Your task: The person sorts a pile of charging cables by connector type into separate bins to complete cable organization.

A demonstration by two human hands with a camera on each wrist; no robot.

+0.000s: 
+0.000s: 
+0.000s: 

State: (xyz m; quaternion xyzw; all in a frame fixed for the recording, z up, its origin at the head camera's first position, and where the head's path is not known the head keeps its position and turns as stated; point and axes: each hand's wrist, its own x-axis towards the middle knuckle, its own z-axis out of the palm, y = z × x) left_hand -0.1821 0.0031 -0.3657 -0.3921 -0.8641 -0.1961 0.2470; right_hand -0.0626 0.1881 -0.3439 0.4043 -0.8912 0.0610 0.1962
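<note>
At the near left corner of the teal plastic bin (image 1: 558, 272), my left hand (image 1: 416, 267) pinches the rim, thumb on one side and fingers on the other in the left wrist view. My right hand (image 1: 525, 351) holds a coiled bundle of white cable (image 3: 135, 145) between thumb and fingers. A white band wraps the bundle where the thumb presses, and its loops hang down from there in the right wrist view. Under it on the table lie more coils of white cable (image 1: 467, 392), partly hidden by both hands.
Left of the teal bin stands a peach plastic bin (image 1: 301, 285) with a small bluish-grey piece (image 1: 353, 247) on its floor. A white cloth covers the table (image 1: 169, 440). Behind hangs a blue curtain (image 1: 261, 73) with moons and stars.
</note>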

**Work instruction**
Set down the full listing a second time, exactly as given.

**Exercise solution**
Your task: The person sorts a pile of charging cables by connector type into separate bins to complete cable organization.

A demonstration by two human hands with a camera on each wrist; no robot.

+0.000s: 
+0.000s: 
+0.000s: 

State: (xyz m; quaternion xyzw; all in a frame fixed for the recording, z up, its origin at the head camera's first position, and where the head's path is not known the head keeps its position and turns as stated; point and axes: each hand's wrist, its own x-axis towards the middle knuckle, its own z-axis out of the palm, y = z × x) left_hand -0.1821 0.0031 -0.3657 -0.3921 -0.8641 -0.1961 0.2470; right_hand -0.0626 0.1881 -0.3439 0.4043 -0.8912 0.0610 0.1962
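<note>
At the near left corner of the teal plastic bin (image 1: 558, 272), my left hand (image 1: 416, 267) pinches the rim, thumb on one side and fingers on the other in the left wrist view. My right hand (image 1: 525, 351) holds a coiled bundle of white cable (image 3: 135, 145) between thumb and fingers. A white band wraps the bundle where the thumb presses, and its loops hang down from there in the right wrist view. Under it on the table lie more coils of white cable (image 1: 467, 392), partly hidden by both hands.
Left of the teal bin stands a peach plastic bin (image 1: 301, 285) with a small bluish-grey piece (image 1: 353, 247) on its floor. A white cloth covers the table (image 1: 169, 440). Behind hangs a blue curtain (image 1: 261, 73) with moons and stars.
</note>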

This completes the response.